Her sister Marina had already designed the logo that will mark the paperwork, (intertwined E’s for "Emilio" and "Eleni") as well as the invitations, response cards and thank-you notes, and had also assembled spread sheets of guest lists and addresses.
Within four days, everything pretty much got nailed down. I don’t want to give away all the surprises, but can tell the general plan. On Friday night, Oct 8, there will be the decorating of the wedding bed—in a fortress-view suite at the top of a small Italian mansion—now a boutique hotel-- in the old city. (Most of the guests at the wedding will be staying in garden rooms at the Corfu Palace, overlooking the harbor below.)
Traditionally for a Greek wedding the women decorate the nuptial bed with flowers and gold coins, while singing songs sure to bring tears of nostalgia to Eleni’s aunts.
Saturday, the welcome dinner–hosted by the groom and his family—will be held on a magical small island called Vidos. A boat covers the ten-minute ride from the Old Port every hour, and the captain plans to decorate his boat to honor the bride and groom. He can’t wait. Every Greek loves a wedding!
That includes Menios, the wisecracking owner of the taverna on the island, who had strong opinions about the traditional Corfiote dishes he will prepare and the singers who will provide the music for Saturday night. We should leave everything in his hands, he said.
Eleni asked for a meatless main-dish alternative for vegetarians—perhaps tomatoes and peppers stuffed with a herbed rice mixture. Menios retorted that upon tasting meatless
yemista, the guests would throw the tomatoes and peppers at his head. He had a reputation to uphold! In the end, Eleni and the vegetarians won, I think.
The island of Vidos is like something out of a fairy tale. It’s completely overrun with rabbits and hares as well as pheasants—all of whom have become tame and will walk right up to you. Every night about sunset Menios makes a ritual of throwing feed to the hundreds of animals who drop by for dinner.
Sunday—the wedding day—will include two weddings—one in the Catholic Church (the Duomo) in the picturesque square which includes the Town Hall and the Opera House, followed by a parade with troubadours toward the Greek Orthodox Church for a second ceremony. (Guests who want to take a break or can’t fit into the churches are encouraged to sit at an outdoor café nearby with a celebratory drink.)
[To avert bringing on the Evil Eye, Eleni wants me to qualify all this by adding the words “weather permitting.” And I should spit a couple of times and keep a clove of garlic in my pocket.]
After the ceremonies finish and photographs are taken, everyone will file across the bridge over the moat into the old fortress and through the winding cobblestone paths down to the Corfu Sailing Club on the water’s edge, where sailboats and yachts are anchored and the lights from above shimmer in the water.
At the Sailing Club there will be music, toasts, delicious food and several surprises, but I promised not to tell.

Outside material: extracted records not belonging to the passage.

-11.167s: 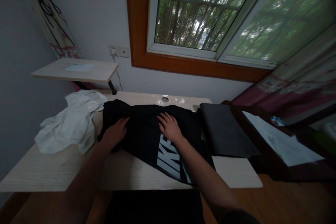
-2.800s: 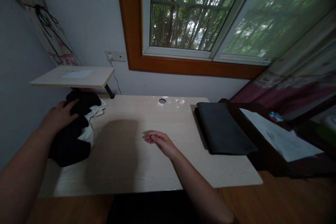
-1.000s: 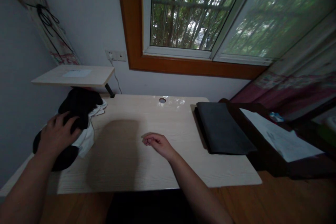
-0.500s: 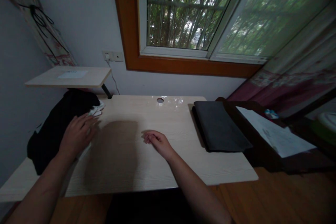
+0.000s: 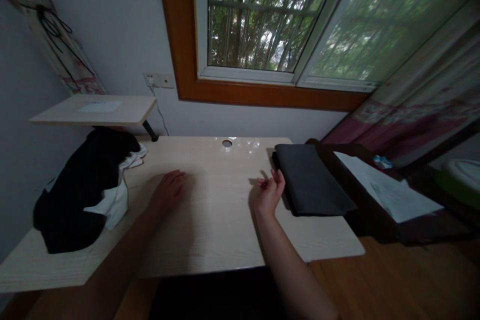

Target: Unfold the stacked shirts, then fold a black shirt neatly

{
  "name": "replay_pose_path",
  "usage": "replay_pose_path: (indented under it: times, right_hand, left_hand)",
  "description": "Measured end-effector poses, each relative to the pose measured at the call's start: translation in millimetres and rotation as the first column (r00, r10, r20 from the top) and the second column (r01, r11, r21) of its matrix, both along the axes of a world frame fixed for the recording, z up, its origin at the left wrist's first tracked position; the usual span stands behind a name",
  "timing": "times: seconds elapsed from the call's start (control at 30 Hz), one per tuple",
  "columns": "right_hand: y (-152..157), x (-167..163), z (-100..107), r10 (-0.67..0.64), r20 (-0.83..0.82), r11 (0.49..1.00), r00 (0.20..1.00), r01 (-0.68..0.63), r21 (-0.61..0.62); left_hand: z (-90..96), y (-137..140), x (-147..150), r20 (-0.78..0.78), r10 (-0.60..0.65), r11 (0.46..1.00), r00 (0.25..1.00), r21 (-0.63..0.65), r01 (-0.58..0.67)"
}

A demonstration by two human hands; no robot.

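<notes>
My left hand is over the left-middle part of the pale wood desk, fingers loosely extended and holding nothing. Beside the left edge of the flat black folder-like item is my right hand, turned partly palm up, its fingers apart and bare. Whether its fingertips touch that item I cannot tell. A heap of black and white cloth, perhaps clothing, lies at the desk's left end, apart from my left hand.
A small raised shelf with a paper label stands at the back left. Near the back edge is a round cable hole. To the right, a white sheet lies on a dark surface. A window is ahead.
My left hand has moved right, away from the cloth heap, uncovering its white part. The right hand has moved right to the black item, its fingers spreading. The cloth and black item stay put.
</notes>
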State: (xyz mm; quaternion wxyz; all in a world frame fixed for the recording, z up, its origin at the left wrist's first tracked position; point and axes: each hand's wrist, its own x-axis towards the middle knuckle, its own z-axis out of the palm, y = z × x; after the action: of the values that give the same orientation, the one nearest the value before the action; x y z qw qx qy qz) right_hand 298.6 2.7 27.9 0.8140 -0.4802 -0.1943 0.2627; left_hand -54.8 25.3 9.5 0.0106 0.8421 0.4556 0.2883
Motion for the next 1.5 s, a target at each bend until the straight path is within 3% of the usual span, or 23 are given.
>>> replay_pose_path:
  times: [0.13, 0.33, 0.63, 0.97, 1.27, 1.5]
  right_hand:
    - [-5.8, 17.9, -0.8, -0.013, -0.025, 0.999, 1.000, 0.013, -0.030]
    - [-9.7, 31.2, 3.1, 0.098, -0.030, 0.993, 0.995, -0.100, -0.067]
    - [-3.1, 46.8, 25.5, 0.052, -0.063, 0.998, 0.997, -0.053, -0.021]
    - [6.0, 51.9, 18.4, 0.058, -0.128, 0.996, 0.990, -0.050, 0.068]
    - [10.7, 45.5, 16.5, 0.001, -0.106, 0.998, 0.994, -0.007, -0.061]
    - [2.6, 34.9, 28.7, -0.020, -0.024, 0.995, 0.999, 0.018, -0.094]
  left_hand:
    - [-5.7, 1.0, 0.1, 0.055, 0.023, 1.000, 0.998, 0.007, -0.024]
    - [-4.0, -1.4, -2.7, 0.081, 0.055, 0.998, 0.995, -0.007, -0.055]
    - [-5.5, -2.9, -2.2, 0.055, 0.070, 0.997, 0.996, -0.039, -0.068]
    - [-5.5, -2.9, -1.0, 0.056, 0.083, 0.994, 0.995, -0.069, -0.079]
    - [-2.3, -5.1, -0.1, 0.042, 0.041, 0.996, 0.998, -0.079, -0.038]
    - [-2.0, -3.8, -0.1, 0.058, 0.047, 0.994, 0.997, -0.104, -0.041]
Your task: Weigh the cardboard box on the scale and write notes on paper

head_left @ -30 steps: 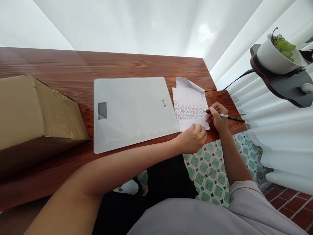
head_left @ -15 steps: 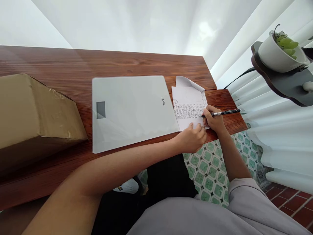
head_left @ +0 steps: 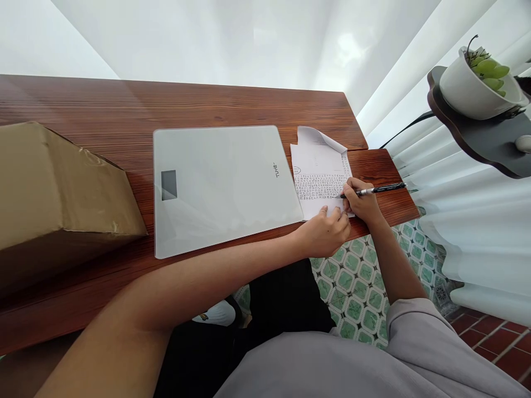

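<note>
A black pen [head_left: 388, 188] slants through the fingers of my right hand [head_left: 362, 202], which is closed around it. Its tip touches the notepad [head_left: 315, 160] at the lowest row of dense handwriting. My left hand [head_left: 326, 233] rests on the notepad's near edge with fingers bent, holding it; the undersides of those fingers are hidden. The pad's top sheet is folded back and curls at the far end. Directly left of the pad, its edge meeting the paper, lies a large pale grey flat panel [head_left: 224, 188] with a dark square and a small logo.
A cardboard box [head_left: 95, 193] stands on the wooden table [head_left: 207, 102] at the left. On the right, a dark shelf [head_left: 464, 135] carries a white bowl [head_left: 477, 91] of green grapes [head_left: 489, 69]. White curtains [head_left: 477, 243] hang beside the table's right end.
The pen tip has shifted very slightly left along the same row of writing. My left hand stays in place; the whole view has tilted a little.
</note>
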The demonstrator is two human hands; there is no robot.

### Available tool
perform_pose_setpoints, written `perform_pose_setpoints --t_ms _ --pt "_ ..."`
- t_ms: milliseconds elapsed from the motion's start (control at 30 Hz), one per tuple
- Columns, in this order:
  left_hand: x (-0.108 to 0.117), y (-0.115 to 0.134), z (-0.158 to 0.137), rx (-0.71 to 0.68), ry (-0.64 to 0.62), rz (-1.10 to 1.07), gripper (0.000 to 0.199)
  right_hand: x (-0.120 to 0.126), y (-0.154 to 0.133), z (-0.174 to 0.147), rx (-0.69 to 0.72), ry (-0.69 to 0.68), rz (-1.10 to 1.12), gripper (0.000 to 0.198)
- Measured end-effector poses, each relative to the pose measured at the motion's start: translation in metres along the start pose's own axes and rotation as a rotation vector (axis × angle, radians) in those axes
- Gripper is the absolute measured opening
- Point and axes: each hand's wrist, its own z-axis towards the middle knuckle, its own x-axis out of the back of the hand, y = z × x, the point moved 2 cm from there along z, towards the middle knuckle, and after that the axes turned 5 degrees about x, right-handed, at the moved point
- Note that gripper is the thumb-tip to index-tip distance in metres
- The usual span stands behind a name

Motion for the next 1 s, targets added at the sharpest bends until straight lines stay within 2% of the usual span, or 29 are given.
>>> perform_pose_setpoints --t_ms 1000 --pt "0.0025 -0.0017 0.0 -0.006 -0.037 -0.03 0.042 -0.0004 -0.004 -0.0007 -0.023 0.074 0.025 0.03"
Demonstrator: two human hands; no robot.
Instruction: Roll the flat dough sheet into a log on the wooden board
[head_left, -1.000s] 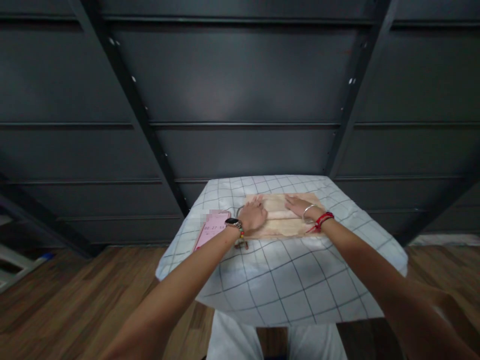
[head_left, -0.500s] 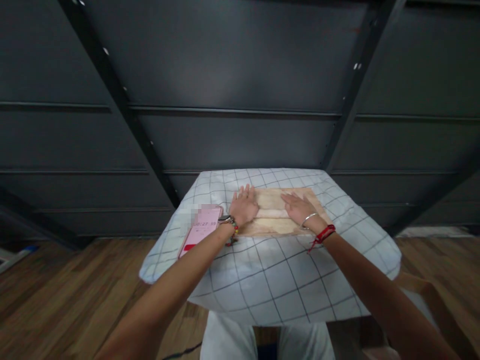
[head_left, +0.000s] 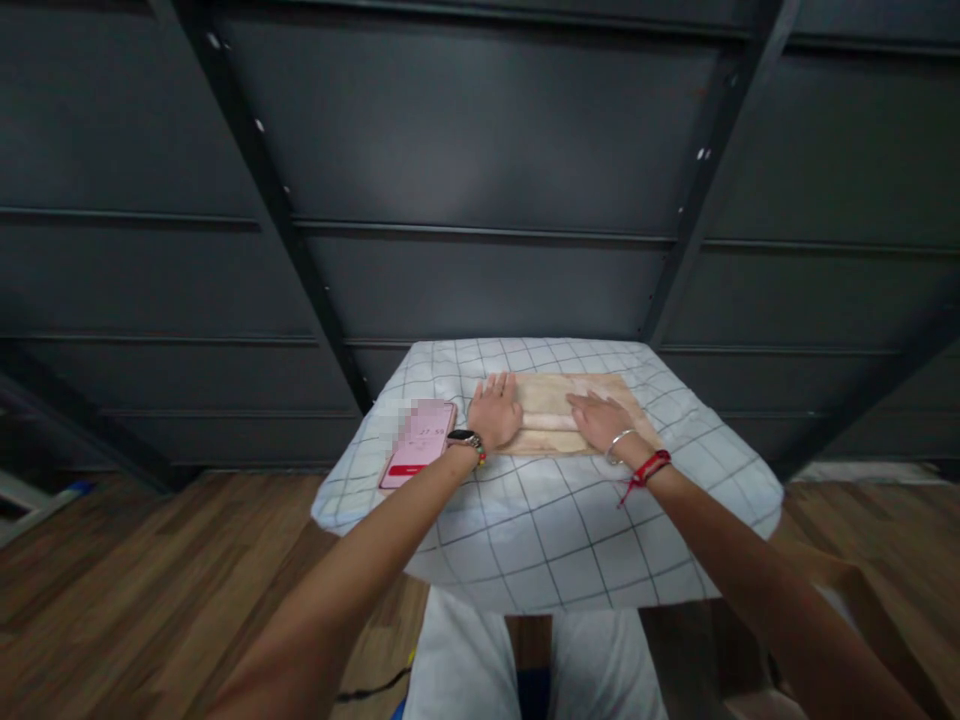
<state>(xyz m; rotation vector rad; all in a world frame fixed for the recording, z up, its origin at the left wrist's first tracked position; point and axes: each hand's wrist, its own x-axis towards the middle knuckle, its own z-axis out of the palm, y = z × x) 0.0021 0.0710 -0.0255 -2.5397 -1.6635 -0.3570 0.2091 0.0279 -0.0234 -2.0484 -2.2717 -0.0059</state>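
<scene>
A thin tan, wooden-looking board [head_left: 547, 388] lies flat on the cloth. Across its middle runs a pale raised strip [head_left: 549, 422], perhaps a roll; its exact kind cannot be made out. My left hand [head_left: 495, 412] rests palm down at the board's left side, over that end of the strip, fingers stretched forward. On the right part of the board my right hand [head_left: 601, 420] lies palm down, fingers extended toward the middle and over the strip's other end. Both ends of the strip are hidden under my hands.
A checked white cloth [head_left: 540, 560] covers the small table. Left of my left hand lies a phone [head_left: 424, 440] with a pink timer screen. Dark metal panels [head_left: 495, 280] rise behind the table. An open box [head_left: 832, 580] stands on the floor at lower right.
The view has tilted and shifted slightly, so the table sits a little differently in frame. Both hands stay flat on the board, with hardly any visible movement against it.
</scene>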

When meeting with vendors, I learned that the Mother of the Bride has only one important job and that is “Don’t say anything and don’t engage anyone in conversation.” Eleni and her cousin Areti, a Corfu native who will be the maid of honor and
koumbara of the wedding—have their own system for interviewing and negotiating, and it was clear that I could seriously mess things up by expressing an opinion or showing interest in anything.
Being a MOB is no easy task.
My husband likes to quote a friend who commented after one festive weekend: “The average Greek has more fun at a wedding than the average WASP has in a lifetime.”
I’m a life-long WASP, now transformed into a Greek MOB, and I suspect that on 10/10/10 I’ll find out if that’s true.